(ARGENTINA) Boca se juega esta noche en Rancagua una parada clave de su temporada: deberá defender el 1-0 conseguido en la Bombonera ante O’Higgins para avanzar a los octavos de final de la Copa Sudamericana. El equipo de Rodolfo Arruabarrena llega con ventaja, pero también con la obligación de sostener una racha que se convirtió en uno de los pocos datos favorables antes de un partido que puede marcar su futuro internacional.
La última derrota del Xeneize en territorio chileno ocurrió el 20 de marzo de 2008, cuando Colo Colo se impuso 2-0 en el Monumental por la fase de grupos de la Copa Libertadores.

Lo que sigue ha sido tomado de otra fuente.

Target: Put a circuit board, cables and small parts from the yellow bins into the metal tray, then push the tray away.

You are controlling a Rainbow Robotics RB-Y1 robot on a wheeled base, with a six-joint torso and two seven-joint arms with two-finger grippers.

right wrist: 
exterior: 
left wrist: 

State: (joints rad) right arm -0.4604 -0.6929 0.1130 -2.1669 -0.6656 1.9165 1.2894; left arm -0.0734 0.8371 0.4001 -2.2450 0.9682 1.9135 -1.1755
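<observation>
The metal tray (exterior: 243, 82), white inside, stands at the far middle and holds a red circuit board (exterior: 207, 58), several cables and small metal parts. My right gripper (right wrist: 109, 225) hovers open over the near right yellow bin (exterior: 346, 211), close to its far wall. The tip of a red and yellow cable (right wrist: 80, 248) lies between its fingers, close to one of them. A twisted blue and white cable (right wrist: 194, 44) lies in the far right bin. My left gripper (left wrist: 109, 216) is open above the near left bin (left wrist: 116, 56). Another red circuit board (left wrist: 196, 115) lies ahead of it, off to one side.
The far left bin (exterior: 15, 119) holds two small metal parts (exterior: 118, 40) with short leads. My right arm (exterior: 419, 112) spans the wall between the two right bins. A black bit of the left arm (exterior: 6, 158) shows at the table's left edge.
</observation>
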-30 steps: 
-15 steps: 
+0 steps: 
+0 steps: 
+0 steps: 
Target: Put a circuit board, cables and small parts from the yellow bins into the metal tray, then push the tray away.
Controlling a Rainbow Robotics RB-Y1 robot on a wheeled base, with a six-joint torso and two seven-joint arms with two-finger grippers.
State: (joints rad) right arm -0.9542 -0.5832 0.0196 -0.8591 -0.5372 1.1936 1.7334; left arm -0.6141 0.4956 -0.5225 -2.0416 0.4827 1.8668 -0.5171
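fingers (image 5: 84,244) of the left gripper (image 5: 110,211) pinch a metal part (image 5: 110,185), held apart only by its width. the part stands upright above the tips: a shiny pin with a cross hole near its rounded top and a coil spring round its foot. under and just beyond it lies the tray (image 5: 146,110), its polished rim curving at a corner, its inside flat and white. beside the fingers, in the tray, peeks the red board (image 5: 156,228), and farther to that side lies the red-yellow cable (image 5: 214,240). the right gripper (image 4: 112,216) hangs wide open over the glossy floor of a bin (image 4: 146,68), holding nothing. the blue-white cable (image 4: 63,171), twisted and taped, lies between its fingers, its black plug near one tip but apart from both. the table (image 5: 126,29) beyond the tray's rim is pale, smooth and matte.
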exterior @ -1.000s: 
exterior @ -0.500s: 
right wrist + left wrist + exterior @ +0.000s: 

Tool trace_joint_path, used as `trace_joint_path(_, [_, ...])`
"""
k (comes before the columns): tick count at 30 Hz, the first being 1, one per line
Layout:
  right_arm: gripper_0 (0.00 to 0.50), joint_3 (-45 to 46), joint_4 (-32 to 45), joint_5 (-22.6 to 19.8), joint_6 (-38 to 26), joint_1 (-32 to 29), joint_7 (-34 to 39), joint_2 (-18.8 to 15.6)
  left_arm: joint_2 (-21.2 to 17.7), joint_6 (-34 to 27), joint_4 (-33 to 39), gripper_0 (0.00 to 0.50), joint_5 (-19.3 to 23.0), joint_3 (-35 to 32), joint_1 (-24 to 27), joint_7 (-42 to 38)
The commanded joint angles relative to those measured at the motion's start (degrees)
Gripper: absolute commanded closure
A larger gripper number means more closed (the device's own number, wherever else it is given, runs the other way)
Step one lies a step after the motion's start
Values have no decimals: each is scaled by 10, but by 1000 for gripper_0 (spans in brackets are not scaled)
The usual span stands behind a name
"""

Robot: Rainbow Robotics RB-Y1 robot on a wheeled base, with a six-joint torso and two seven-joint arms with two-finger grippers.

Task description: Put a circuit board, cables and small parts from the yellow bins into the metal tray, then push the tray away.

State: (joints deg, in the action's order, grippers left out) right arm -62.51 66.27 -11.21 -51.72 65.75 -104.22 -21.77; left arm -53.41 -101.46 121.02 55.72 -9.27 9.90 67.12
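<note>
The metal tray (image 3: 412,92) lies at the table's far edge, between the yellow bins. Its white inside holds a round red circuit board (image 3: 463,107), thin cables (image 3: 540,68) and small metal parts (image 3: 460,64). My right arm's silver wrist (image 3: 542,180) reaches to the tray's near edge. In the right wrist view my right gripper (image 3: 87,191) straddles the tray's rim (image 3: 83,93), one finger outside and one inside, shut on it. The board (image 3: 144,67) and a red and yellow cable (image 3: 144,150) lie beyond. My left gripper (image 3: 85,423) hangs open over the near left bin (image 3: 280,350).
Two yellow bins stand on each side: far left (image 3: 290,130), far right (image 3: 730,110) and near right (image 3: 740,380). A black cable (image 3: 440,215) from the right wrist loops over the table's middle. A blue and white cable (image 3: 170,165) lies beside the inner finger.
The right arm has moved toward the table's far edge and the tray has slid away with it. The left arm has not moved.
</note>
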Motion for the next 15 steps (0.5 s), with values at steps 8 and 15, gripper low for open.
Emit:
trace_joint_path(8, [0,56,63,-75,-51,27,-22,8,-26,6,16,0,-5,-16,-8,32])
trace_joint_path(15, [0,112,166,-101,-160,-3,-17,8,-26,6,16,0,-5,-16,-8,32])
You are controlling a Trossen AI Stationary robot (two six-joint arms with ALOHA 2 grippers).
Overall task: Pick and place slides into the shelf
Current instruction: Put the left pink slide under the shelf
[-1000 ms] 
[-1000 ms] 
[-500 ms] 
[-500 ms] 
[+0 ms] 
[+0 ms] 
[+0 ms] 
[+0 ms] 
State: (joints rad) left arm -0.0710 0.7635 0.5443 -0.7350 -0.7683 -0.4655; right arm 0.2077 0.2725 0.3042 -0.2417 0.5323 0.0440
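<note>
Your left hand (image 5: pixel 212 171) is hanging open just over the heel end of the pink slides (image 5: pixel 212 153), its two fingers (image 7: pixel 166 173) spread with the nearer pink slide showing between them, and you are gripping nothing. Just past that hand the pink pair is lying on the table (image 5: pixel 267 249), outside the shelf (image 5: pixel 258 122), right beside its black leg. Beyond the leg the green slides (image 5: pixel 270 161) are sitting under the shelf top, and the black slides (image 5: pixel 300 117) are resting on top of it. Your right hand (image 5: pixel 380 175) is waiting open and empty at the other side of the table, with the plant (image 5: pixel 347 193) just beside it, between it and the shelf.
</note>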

Desde aquella caída, Boca disputó cinco encuentros en Chile y nunca volvió a perder: consiguió cuatro triunfos y un empate. Una estadística que buscará extender esta noche para evitar una nueva frustración continental.
La racha que Boca quiere mantener y el desafío que tendrá en Rancagua
El antecedente reciente contrasta con los resultados internacionales del club. En 2024, Boca no consiguió clasificarse a la Copa Libertadores y quedó eliminado ante Cruzeiro en los octavos de final de la Sudamericana. Un año después, Alianza Lima lo dejó afuera de la Libertadores en la fase previa, mientras que en 2026 un empate agónico de Universidad Católica en la Bombonera lo obligó a disputar este repechaje.
O’Higgins, sin embargo, no aparece como un rival sencillo en su estadio. El equipo dirigido por Lucas Bovaglio mantiene su arco invicto como local ante equipos argentinos en torneos Conmebol. Igualó 0-0 frente a Gimnasia en 1992 y repitió ese resultado ante Lanús en 2014. Además, acumula ocho partidos internacionales consecutivos sin recibir goles en Rancagua y tampoco recibió tantos en condición de local durante la actual Sudamericana.
Boca tendrá que administrar la ventaja sin quedar demasiado cerca de su propio arco. El 1-0 obliga al conjunto chileno a buscar el resultado, pero también puede convertir cada minuto en un factor de presión para el Xeneize. En ese contexto, la aparición de sus principales figuras será determinante para intentar controlar el partido y evitar que O’Higgins transforme el encuentro en un asedio.
Para este compromiso, Leandro Paredes regresará al mediocampo, mientras que Miguel Merentiel, autor del único gol en la Bombonera, será una de las principales cartas ofensivas. El último antecedente de Boca en Chile es favorable: en abril derrotó 2-1 a Universidad Católica, con tantos de Paredes y Adam Bareiro.
El historial general también favorece al Xeneize: sobre 18 partidos oficiales disputados en Chile, ganó 11, empató 6 y perdió 5. Pero esta noche los antecedentes tendrán que quedar en segundo plano. Boca necesita sostener su ventaja, estirar una racha que lleva 18 años y, sobre todo, evitar que otra eliminación continental vuelva a poner en duda su presente. El partido comenzará a las 21.30, hora argentina, en el estadio El Teniente.